Ciudad Victoria, Tamaulipas.- A lo largo de la historia, muchos objetos y costumbres que hoy se asocian con las mujeres fueron inicialmente diseñados para los hombres, estos cambios reflejan cómo la moda y la cultura evolucionan con el tiempo y cómo las normas de género no son fijas
Uno de los ejemplos más conocidos son los tacones. En el siglo XVII, los hombres, especialmente soldados y miembros de la nobleza, usaban tacones para afirmar mejor los pies en los estribos al montar a caballo y como símbolo de estatus social.
Con el tiempo, dejaron de usarse en la vestimenta masculina y pasaron a asociarse con la moda femenina, otro caso es la falda.

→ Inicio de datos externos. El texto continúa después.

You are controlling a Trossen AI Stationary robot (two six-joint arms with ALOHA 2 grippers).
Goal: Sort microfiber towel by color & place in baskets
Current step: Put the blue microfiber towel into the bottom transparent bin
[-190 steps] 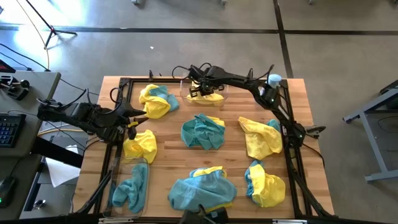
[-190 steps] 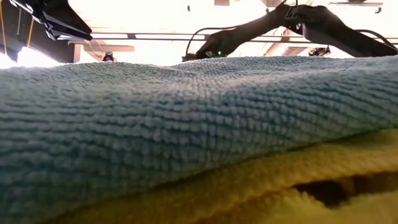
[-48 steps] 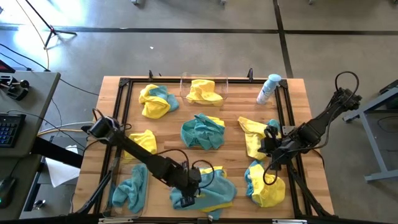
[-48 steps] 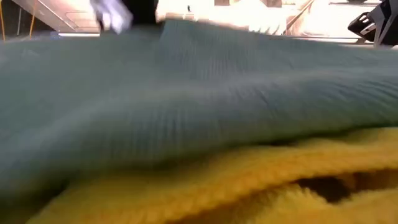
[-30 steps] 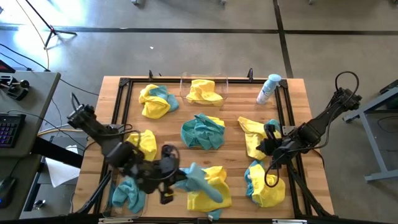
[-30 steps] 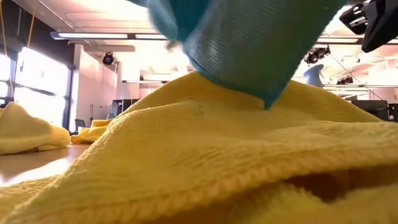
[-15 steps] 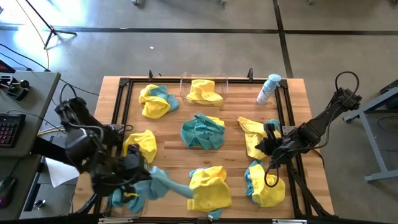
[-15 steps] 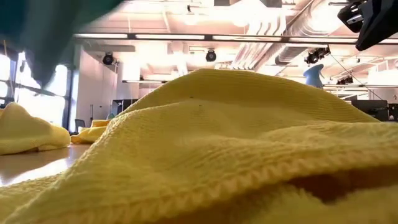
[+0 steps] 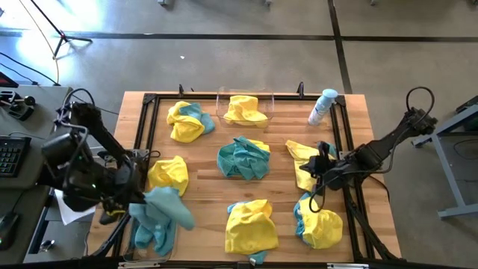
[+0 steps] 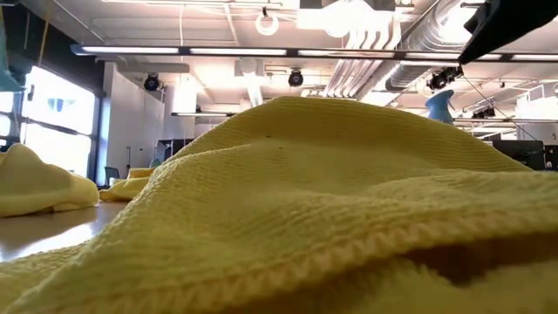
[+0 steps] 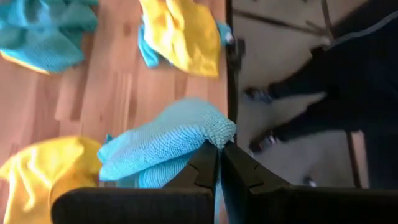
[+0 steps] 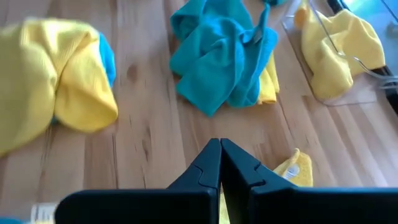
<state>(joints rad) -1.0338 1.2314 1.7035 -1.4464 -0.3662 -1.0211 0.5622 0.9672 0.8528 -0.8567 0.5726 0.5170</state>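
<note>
The left tool [image 9: 134, 205], clamped shut on a soft teal-blue microfiber towel [image 9: 163, 209], hangs over the clear rectangular plastic basket [image 9: 140, 232] holding teal cloth; lower centrally before release; right tool [image 9: 320, 170], closed and empty, waits well apart from that basket.

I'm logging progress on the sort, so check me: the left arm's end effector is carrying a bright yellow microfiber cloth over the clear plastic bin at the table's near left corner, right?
Not quite. The cloth pinched in the left end effector is a teal-blue microfiber cloth, not yellow. The left wrist view shows it clamped between the shut fingers, and the high view shows it over the clear plastic bin at the near left corner.
</note>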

En muchas civilizaciones antiguas, como la egipcia, griega o romana, los hombres usaban túnicas y prendas similares a las faldas, ya que eran más cómodas y adecuadas al clima.
La asociación exclusiva de los pantalones con los hombres se consolidó siglos después.
El maquillaje también tiene un origen masculino. En culturas antiguas, como la egipcia, los hombres utilizaban maquillaje para proteger la piel del sol y como símbolo de poder o estatus social.
Con el paso del tiempo, su uso fue etiquetado principalmente como femenino.
Asimismo, el color rosa, hoy considerado tradicionalmente femenino, era visto en el pasado como un color fuerte y derivado del rojo, por lo que se asociaba con los niños y los hombres.
No fue hasta el siglo XX cuando comenzó a relacionarse mayoritariamente con las mujeres.
Finalmente, los bolsos y accesorios también eran comunes entre los hombres, quienes los usaban para transportar monedas y objetos personales antes de que la ropa tuviera bolsillos integrados.
En conclusión, muchos elementos considerados hoy “femeninos” tuvieron orígenes masculinos, lo que demuestra que la moda y las costumbres están determinadas por factores históricos y sociales que cambian con el tiempo.